北方的冬天,是从风开始的。像从极远的旷野地底刨出来的闷响,一夜之间,就把城市捶打得缩了筋骨。树冻成一道青灰色的,精赤着干瘦的枝条,一根根硬撅撅地刺向灰白的天,像倒悬着的、失了生命的矛。阴天了便少见人了。都是裹在臃肿的羽绒服里,袖着手,缩着脖颈,急匆匆地走,窗大都紧闭着,那风却无孔不入,专从高层的门缝窗隙挤进来,带着哨音,屋里头却是热气腾腾,穿着很少的衣服人,听着窗外世界的风声,心里反倒生出一种奇异的踏实。
等雪来,比等晴天难多了,那雪不是一片一片的,是簌簌地,成粉成沫地往下筛,落下来就化了,稀疏的很,掩不住啥,就是给景物打了一个轮廓而已。只有草坪上能积一点雪。
雪停的午后,太阳马上出来,这时便有耐不住的孩子窜出来,去草里踩雪,露出歪斜的窟窿,一两只宠物狗也跟着兴奋,扑前扑后。
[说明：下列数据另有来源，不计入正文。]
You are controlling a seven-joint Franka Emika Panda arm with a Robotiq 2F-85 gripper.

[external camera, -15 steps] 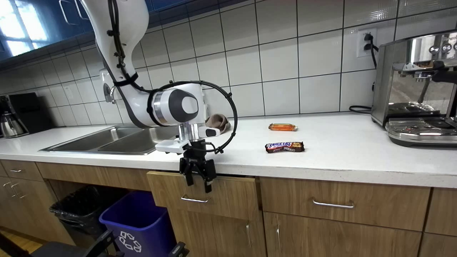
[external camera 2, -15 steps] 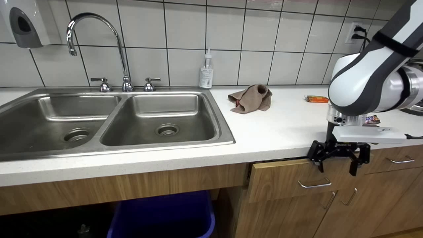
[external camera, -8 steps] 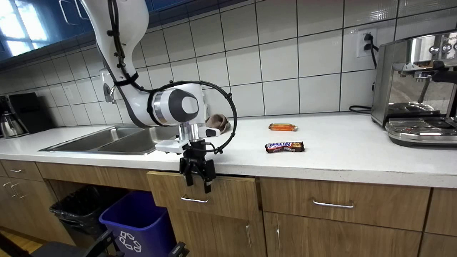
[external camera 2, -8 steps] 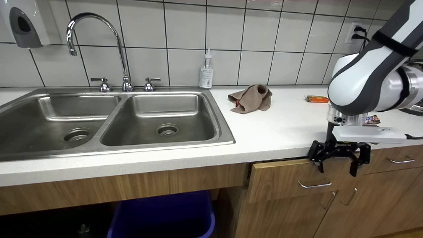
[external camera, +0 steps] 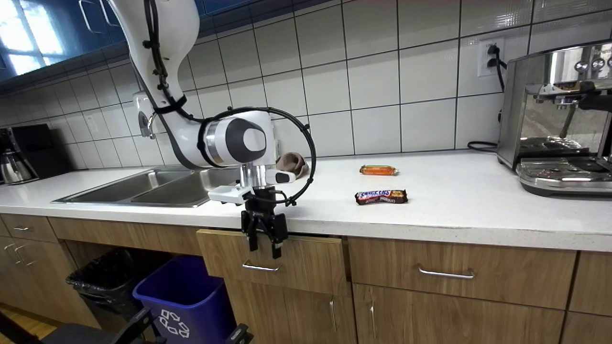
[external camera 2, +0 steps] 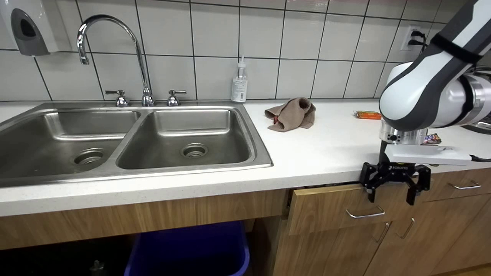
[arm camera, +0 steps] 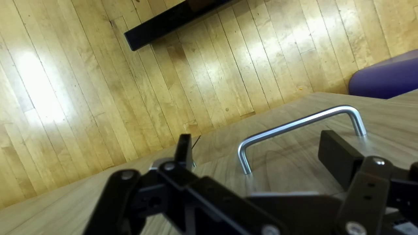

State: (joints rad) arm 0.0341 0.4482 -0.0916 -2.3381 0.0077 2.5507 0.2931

这便是北方的冬了。它不给你半点婉约的想头,只用一种近乎残酷的、单调的力,把万物都企图打成青灰色,人在其间,也便褪去了许多浮华的念头,只想着温暖的暖气房,一杯咖啡续命,冬天在这里,不是张扬的,而是内敛的,在看不见的地下,死死地攥着一点绿意,等着那一声远远的、开春的雷。